Paul Giamattai (Claire Folger/Exlcusive Media Entertainment LLC)

DCist’s subjective and selective guide to some of the most interesting movies playing around town in the coming week.


Paul Giamattai (Claire Folger/Exlcusive Media Entertainment LLC)

Parkland

On November 22, 1963, a Dallas hospital became a grisly part of American history. President John F. Kennedy was admitted to Parkland Hospital, where staff were unable to save him. Moveigoers may wonder if we really needed another JFK movie, and we don’t, but the producers put an awful lot of talent into this historical drama: Zac Efron plays Dr. Jim Carrico, the first doctor to examine the President; Paul Giamatti plays amateur fimmaler Abraham Zapruder; BIlly Bob Thornton plays the Secret Service agent who takes charge of Zapruder’s footage; Jackie Earle Haley plays the priest who arrives on the scene too late to perform last rites. There are interesting threads here — photographers may be curious how difficult it was to get Zapruder’s film processed, and how many armchair historians think about Lee Harvey Oswald’s brother? The script isn’t as maudlin as you might expect, but that doesn’t mean it isn’t maudlin — wait till Lee Harvey Oswald’s mother launches into historical high dudgeon. The filmmakers seem to take their hand-held aesthetic from the Zapruder film itself, which lends the film a kind of ER-like intimacy that keeps it marginally watchable until the script falls apart. But while first-time director Peter Landesman may aim for well-meaning performances, what he gets is Actors Looking Really Serious Because History.

View the trailer.
Opens tomorrow at West End CInema, Angelika Mosaic and Reston Town Center.

Herb and Dorothy 50×50

Herb and Dorothy Vogel collected art on a modest budget; they lived on the salary he made at the post office, and they bought art with what she made working at the Brooklyn Public LIbrary. They purchased affordable works that would fit in their one-bedroom Manhattan apartment, and amassed a collection of 4,000 works that they donated to the National Gallery of Art in 2008. Such a large collection could never be displayed in its entirety by any one museum, so the Vogels’ collection was distributed to museums in each of the fifty states. Director Megumi Sasaki’s film is a sequel to her 2008 documentary Herb and Dorothy, and follows the collectors as they shepherd their love for art across the country. Filmmaker Megumi Sasaki, and some of the film’s subjects, artist Martin Johnson and National Gallery curator Ruth Fine, will appear for Q&As after the 7:20p show Friday and the 4:20p show on Saturday. Due to the shutdown, Dorothy Vogel won’t be able to attend.

View the trailer.
Opens tomorrow at West End CInema.


Roar! (Rei Cine)

Leones

Five friends wander into the Argentine forest playing word games and pretending to be lions in this variation on Gus van Sant’s Gerry. With a setup like that, director Jazmín López’s film has a high probability of becoming an exercise in arthouse preciousity, and the critical response ranged from those mesmerized by its vision to those stupefied by its pretenses. Part of the AFI’s continuing Latin American Film Festival, which gives Washington area audiences what will likely be their only chance to see this divisive film.

View the trailer.
Sunday, October 6 and Monday, October 7 at the AFI Silver.


Lullaby Ride (Nachtlärm)

Film|Neu

Landmark E Street Cinema and the Goethe-Institut present the 21st annual festival of recent cinema from Germany, Austria and Switzerland. Highlight’s include Marten Persiel’s This Ain’t California, which appears to be a reminscence of skateboarding behind the Iron Curtain; the big-budget epic Ludwig II; and the baby-napping thriller Lullaby Ride.

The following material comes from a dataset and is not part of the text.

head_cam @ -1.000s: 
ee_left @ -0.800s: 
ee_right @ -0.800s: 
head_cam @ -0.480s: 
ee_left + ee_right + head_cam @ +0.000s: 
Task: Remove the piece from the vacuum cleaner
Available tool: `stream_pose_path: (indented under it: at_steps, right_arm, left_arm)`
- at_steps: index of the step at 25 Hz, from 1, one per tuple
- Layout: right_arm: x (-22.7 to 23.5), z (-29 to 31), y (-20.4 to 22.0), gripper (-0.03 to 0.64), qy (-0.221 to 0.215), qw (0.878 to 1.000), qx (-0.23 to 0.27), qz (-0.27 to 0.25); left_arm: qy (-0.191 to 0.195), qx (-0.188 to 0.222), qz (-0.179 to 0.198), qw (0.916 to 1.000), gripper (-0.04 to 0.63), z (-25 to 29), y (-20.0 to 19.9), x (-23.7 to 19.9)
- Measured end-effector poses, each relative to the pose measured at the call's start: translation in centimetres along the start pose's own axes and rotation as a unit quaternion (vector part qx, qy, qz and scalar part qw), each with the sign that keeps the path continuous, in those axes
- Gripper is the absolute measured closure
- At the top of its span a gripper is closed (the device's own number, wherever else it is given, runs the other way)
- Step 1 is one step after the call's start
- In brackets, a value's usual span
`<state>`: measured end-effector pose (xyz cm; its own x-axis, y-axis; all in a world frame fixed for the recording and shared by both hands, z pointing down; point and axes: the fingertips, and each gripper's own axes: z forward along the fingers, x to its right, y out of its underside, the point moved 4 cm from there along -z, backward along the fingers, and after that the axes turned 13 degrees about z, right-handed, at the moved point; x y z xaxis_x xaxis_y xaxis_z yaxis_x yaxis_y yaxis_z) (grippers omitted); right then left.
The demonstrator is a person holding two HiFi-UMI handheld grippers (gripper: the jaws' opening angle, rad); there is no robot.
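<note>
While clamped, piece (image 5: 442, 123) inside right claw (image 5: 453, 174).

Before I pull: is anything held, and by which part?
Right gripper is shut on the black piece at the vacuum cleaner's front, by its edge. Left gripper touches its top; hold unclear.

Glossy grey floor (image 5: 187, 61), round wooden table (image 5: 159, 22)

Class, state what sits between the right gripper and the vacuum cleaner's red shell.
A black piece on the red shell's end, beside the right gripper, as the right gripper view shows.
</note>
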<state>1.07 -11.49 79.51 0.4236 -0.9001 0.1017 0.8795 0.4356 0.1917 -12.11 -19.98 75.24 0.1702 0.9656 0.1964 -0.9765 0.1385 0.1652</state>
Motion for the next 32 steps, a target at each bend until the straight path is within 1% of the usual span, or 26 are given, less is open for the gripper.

View the trailers for Lullaby Ride and This Ain’t California.
October 4-10 at Landmark E Street Cinem and the Goethe-Institut. Check the festival site for a complete schedule.

Willow Creek

The eighth annual Spooky Movie International Horror Film Festival opens next Thursday with director Bobcat Goldthwait in person with his new Sasquatch movie Willow Creek. I have seen a lot of godawful Bigfoot movies, and although I had issues with Goldthwait’s last film God Bless America, but I was hoping the director would bring a level of production values all but unheard of in this hirsute subgenre. Alas, it’s another found footage film. But connoisseurs of Bigfoot in Cinema, like me, will have to see it anyway.

View the trailer.
Thursday, October 10 at the AFI Silver.

Shutdown Cinema: Note that, if the shutdown continues through the weekend, film events at the National Gallery of Art scheduled for this weekend will be cancelled. But even if the shutdown continues, this weekend’s screening of the Taiwanese film Will You Still Love Me Tomorrow? that was to be at the Freer Gallery on October 6 at 2:00 pm will take place instead at the Goethe Institut at 2:30pm. Please check http://www.apafilm.org for updated information.

Also opening this week, Sandra Bullock and George Clooney star in director Alfonso Cuarón’s space thriller Gravity. We’ll have a full review tomorrow.